The wildlife service has the option to reopen the agreement and assess the original fine, but Hall said he does not expect that to happen, despite the results of Tuesday’s referendum.
“I think the ball is in our court in the near term,” he said, on the assumption actions taken by April 1 should satisfy the agency.
April 1 to Aug. 31 is the federal regulators’ estimated time frame for the piping plover nesting season. Before the leash law was enacted, councilors considered requiring dogs to be leashed on town beaches during that period.
Hall said it probably would take three council meetings to discuss and enact any new ordinance revisions. He suggested the committee should have its recommendations ready by the middle of January 2014.
Determining whether a committee should look only at ways to avert a reimposed fine or consider the entire issue of where off-leash dogs should be allowed was not settled Wednesday.
Councilor Jean-Marie Caterina said the first priority should be piping plover protection.
“It is the one where we are under the hammer,” she said.
Councilor Bill Donovan, who was not in office when the leash law was passed by a 5-2 vote, favored the least restrictive measures, but worried the federal government might even move to close beaches in order to protect endangered species.
“Why would we ever let anyone else take control of our destiny?” he asked.

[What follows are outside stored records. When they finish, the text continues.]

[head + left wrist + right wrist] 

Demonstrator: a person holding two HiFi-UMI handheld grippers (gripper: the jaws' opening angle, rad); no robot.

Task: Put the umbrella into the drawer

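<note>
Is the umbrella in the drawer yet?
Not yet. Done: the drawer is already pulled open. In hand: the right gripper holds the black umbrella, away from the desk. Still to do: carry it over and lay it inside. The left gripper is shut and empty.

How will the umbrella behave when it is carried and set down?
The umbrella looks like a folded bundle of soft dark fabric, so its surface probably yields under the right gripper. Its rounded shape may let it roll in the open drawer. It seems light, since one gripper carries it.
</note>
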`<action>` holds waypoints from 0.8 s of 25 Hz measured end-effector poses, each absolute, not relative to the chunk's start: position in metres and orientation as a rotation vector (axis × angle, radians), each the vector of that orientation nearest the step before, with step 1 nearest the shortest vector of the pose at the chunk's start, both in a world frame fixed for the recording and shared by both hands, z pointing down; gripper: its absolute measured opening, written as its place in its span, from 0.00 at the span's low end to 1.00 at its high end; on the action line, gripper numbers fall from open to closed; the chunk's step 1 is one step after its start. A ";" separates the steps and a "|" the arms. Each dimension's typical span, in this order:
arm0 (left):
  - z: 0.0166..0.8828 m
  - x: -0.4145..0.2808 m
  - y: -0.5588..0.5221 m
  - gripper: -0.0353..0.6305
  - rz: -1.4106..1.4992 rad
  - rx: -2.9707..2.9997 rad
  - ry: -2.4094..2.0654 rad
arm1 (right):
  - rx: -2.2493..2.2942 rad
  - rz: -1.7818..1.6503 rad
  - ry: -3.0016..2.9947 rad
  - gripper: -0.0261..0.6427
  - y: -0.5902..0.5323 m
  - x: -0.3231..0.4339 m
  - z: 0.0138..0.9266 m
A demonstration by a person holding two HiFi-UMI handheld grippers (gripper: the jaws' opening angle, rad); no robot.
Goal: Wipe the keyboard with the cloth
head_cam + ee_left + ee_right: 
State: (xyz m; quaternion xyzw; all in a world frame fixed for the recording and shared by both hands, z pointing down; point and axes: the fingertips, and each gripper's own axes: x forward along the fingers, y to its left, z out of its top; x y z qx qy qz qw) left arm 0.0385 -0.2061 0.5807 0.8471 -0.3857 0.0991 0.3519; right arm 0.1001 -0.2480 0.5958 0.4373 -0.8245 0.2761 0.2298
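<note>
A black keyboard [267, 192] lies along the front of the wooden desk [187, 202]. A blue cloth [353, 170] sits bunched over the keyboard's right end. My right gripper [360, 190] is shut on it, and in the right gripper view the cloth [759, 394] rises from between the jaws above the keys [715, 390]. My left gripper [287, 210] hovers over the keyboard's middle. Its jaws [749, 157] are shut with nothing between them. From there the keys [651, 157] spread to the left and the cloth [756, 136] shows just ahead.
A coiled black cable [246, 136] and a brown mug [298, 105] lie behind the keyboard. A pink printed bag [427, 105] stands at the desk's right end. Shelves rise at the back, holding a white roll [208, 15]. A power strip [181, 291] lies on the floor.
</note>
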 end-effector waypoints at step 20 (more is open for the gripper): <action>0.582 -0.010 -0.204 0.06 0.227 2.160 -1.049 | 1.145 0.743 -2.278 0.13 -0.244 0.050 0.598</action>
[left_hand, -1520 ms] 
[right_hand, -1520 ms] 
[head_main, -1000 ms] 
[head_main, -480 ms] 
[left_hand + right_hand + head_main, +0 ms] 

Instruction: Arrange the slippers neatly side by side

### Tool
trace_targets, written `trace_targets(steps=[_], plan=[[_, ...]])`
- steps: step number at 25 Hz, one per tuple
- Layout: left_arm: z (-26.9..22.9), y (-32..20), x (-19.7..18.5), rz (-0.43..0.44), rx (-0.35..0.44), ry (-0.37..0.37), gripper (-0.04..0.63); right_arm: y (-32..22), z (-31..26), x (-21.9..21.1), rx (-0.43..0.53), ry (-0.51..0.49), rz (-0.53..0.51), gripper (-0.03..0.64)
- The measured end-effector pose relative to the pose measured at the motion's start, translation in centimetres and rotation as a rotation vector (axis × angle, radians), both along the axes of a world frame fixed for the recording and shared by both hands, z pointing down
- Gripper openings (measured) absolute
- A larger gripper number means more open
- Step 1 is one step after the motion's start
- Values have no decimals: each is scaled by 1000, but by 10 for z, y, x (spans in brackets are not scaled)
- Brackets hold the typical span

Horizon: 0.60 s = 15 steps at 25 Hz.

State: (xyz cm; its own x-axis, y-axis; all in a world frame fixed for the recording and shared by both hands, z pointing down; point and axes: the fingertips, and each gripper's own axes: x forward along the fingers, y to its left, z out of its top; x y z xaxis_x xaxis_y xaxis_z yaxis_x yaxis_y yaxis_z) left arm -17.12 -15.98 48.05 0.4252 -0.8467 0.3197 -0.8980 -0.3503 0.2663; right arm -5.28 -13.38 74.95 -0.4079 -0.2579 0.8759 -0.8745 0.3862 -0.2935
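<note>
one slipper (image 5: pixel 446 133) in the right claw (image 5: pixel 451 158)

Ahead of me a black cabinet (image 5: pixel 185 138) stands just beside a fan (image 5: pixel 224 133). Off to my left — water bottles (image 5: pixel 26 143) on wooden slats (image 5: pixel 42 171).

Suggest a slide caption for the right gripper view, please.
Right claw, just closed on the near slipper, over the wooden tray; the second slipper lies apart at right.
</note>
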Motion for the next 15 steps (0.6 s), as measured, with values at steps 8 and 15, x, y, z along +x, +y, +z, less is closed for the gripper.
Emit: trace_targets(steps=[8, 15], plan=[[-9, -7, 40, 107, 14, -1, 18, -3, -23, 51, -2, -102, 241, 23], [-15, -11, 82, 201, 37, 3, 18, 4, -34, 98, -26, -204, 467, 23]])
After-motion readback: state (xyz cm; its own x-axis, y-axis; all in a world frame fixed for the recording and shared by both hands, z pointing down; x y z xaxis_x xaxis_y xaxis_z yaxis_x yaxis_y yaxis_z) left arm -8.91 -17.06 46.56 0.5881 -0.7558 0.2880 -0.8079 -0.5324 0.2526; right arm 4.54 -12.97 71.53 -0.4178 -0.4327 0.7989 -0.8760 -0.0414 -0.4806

Council Chairman Richard Sullivan Jr., who was chairman of the ordinance committee that presented leash law revisions to councilors last summer, agreed piping plovers should be the first priority of the committee. But he expressed concern that discussions about the ordinance would interrupt budget deliberations next year.
There was no public comment during the hourlong workshop, but in the ensuing meeting, repeal supporters said they welcomed the chance for a townwide discussion on dogs, birds and beaches.
“We got here because we stopped listening to each other and dug in our heels,” Holmes Road resident Liam Somers said. Somers was a frequent critic of any revision of the animal control ordinance because the July 15 incident was only the second recorded instance in a decade of a plover being killed by a dog.
Katy Foley, who organized the petition drive for a referendum and led Dog Owners of Greater Scarborough, the political action committee created to repeal the ordinance changes, cautioned councilors against making assumptions about the intent of the 73 percent of voters who favored repeal.
Foley has said she understands some restrictions on dogs are needed and some residents are legitimately scared of loose dogs. DOGS members researched other ways to balance the rights of dog owners with wildlife protection and she said they are eager to share what they learned.
In other business Wednesday, councilors accepted $7,000 in donations to the Fire Department from Prout’s Neck residents Michael and Nina Zilkha.
The couple lived next door to the home on 29 Winslow Homer Road that was destroyed by an early morning fire Nov. 9, and were grateful firefighters protected their home.
The money will be used to buy a new thermal imaging camera for the Black Point Fire Station, and combined with a $500 donation from the P.W. Sprague Foundation to buy a trailer for hauling a Fire Department all-terrain vehicle.